ECONOMYNEXT- Sri Lanka will shortly issue a notice lifting a 200 year old ban imposed during British rule on ‘Angampora’ a traditional martial art involving hand-to-hand combat and the use of weapons, the state information office said.
Angampora has seen a revival after the independence of the country from British rule in 1948, by practitioners who had maintained the tradition in secret. But ban remained in the statutes.
Sri Lanka’s cabinet of ministers had approved the official ban in 2019 but it had not been given legal effect. The proposal to issue a gazette notice reversing the British ban was approved at Monday’s cabinet meeting, a statement said.
Guru Piumal Edirisinghe, founder of the Sri Lankan Traditional Indigenous Martial Art Association (STIMA) says that Angampora could be a valuable source of forex to the country.
“We used to get a lot of foreign bookings per month. It has gone down a lot now but we think it will pick up again in August.”

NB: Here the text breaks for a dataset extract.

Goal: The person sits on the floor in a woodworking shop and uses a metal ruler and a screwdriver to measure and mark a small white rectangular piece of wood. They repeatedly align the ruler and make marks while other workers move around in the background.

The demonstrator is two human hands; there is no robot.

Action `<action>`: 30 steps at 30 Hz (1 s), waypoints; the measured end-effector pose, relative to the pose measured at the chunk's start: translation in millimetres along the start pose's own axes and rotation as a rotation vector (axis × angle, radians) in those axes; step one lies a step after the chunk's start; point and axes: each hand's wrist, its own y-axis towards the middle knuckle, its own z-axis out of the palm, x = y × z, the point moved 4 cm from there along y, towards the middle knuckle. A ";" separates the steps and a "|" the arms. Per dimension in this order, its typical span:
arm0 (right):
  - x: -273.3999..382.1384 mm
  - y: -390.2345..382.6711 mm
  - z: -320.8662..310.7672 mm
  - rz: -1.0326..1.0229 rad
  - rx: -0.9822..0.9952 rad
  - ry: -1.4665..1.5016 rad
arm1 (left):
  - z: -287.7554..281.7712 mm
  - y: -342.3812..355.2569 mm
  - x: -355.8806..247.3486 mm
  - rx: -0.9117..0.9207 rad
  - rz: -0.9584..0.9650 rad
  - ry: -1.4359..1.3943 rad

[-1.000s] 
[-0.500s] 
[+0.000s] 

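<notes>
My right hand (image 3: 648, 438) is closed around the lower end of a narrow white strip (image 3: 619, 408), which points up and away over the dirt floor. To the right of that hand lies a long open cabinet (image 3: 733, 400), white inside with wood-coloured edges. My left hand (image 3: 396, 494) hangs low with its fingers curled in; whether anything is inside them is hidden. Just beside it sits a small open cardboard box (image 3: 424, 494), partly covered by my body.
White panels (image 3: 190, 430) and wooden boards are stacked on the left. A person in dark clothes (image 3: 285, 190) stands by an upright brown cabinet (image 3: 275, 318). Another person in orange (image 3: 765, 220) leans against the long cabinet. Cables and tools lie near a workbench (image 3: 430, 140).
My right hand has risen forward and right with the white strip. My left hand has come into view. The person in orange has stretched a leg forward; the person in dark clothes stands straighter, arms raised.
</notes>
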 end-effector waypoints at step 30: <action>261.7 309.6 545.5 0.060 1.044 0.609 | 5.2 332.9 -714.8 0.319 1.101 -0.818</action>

STIMA is the only Angampora organisation that also has branches in Europe.
‘Angampora’ which literally translates into “fighting with the body” is a martial art form said to date back to the time of the demon King Ravana, the leader of a ‘raksha’ tribe which inhabited the island before it was colonized by migrants from India.
Angampora practitioners are required to have a sound knowledge of anatomy, as taking down opponents by attacking pressure points on nerves is one of the main four pillars of the combat technique.
Other aspects are the use of swords and shields. Contingents of Angampora fighters were said to have served in the armies of Sri Lankan kings in wars conflicts with Colonial armies. (Colombo/June14/2014)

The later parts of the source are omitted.